The New Year is upon us and from the get go it’s been a fun start. From former masters of apartheid era atrocities to paranoid tourists, we have them all so hurry, hurry, hurry folks! Come on down!! The freak show is about to begin. Let’s see what’s behind curtain number one!

On Sunday it was reported that President Zuma may be considering a pardon for former Vlakplaas commander Eugene De Kok. Yes indeed, the man that washed Frank Chikane’s feet, the man that was a head of a hit squad base wants to be pardoned. These details were apparently discussed at a secret meeting at Pretoria Central Prison between De Kok and Zuma in April of last year. To sweeten the deal, De Kok gave Zuma the names of those apartheid hitmen that got away “scot-free”. He had also said that if pardoned, he would help in any future investigations into Apartheid-Era crimes including the locating of the many missing dead.
Now, the only difficulties he may face are that many will want to know why he withheld this information for so long. What with him wanting to be forgiven and all. Also, since the President just got married… again, he may have to wait till the honeymoon is over. So at least for now he and his cell mate can still be “just friends”.

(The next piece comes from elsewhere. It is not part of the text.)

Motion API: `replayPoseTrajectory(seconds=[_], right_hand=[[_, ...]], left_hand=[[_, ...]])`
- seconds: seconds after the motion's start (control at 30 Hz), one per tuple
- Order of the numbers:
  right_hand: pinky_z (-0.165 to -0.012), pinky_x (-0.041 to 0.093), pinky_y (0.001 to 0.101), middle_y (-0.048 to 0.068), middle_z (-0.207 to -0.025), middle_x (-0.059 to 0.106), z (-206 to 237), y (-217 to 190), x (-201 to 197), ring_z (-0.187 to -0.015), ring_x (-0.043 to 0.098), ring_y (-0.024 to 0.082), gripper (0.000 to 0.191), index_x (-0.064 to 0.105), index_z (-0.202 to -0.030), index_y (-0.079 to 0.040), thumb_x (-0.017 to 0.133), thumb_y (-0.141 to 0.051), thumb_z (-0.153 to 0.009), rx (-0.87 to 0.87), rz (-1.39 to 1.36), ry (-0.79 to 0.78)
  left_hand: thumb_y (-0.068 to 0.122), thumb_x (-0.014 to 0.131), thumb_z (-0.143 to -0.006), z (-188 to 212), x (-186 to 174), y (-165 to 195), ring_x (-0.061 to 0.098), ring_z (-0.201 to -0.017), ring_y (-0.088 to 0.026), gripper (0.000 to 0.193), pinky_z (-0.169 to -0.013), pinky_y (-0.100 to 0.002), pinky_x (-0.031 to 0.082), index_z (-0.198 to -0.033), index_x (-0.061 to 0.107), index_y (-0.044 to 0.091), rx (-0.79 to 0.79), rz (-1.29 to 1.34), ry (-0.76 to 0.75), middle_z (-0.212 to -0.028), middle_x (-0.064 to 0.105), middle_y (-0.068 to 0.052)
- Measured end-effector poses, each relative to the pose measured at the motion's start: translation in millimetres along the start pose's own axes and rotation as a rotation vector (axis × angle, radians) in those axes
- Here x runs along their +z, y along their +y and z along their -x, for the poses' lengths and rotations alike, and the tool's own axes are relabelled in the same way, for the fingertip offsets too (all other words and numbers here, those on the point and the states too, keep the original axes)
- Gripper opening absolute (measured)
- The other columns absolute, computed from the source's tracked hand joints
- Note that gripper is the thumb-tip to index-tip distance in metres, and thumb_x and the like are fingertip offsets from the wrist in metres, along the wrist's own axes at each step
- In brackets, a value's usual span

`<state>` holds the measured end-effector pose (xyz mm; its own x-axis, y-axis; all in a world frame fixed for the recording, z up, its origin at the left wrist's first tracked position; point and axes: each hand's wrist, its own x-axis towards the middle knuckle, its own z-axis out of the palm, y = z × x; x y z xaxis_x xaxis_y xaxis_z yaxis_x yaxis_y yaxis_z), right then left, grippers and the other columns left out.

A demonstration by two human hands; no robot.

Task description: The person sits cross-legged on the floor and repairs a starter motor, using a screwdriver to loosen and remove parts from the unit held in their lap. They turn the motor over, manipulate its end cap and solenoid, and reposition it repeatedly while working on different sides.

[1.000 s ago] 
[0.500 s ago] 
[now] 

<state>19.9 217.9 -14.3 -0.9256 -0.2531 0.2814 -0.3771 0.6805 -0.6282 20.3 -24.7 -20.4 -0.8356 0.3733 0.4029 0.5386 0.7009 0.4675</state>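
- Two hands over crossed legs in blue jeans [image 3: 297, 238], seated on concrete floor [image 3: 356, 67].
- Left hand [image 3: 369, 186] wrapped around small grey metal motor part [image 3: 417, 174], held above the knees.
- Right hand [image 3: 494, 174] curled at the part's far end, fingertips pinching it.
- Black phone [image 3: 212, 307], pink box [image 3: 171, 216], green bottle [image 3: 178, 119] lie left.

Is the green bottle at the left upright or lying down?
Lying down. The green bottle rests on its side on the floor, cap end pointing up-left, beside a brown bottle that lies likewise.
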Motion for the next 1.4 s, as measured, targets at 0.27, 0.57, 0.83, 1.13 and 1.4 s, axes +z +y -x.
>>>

Civil rights group Afriforum have stated it is all important that parents enrol their children in schools where they can be taught in their mother tongue. Studies show that learners do better when doing so. A crafty move I say since those same students will not be able to leave S.A. with their knowledge and skills to work abroad since they’ll have difficulty doing the job in the global language of business – English. Nice work lads, let’s keep those skills at home.

The SABC board says it will challenge the appointment of former Telkom Media chief content officer Solly Mokoetle as its group C.E.O. according to an anonymous board member. Their main point of annoyance is that they were not allowed to choose a C.E.O. themselves.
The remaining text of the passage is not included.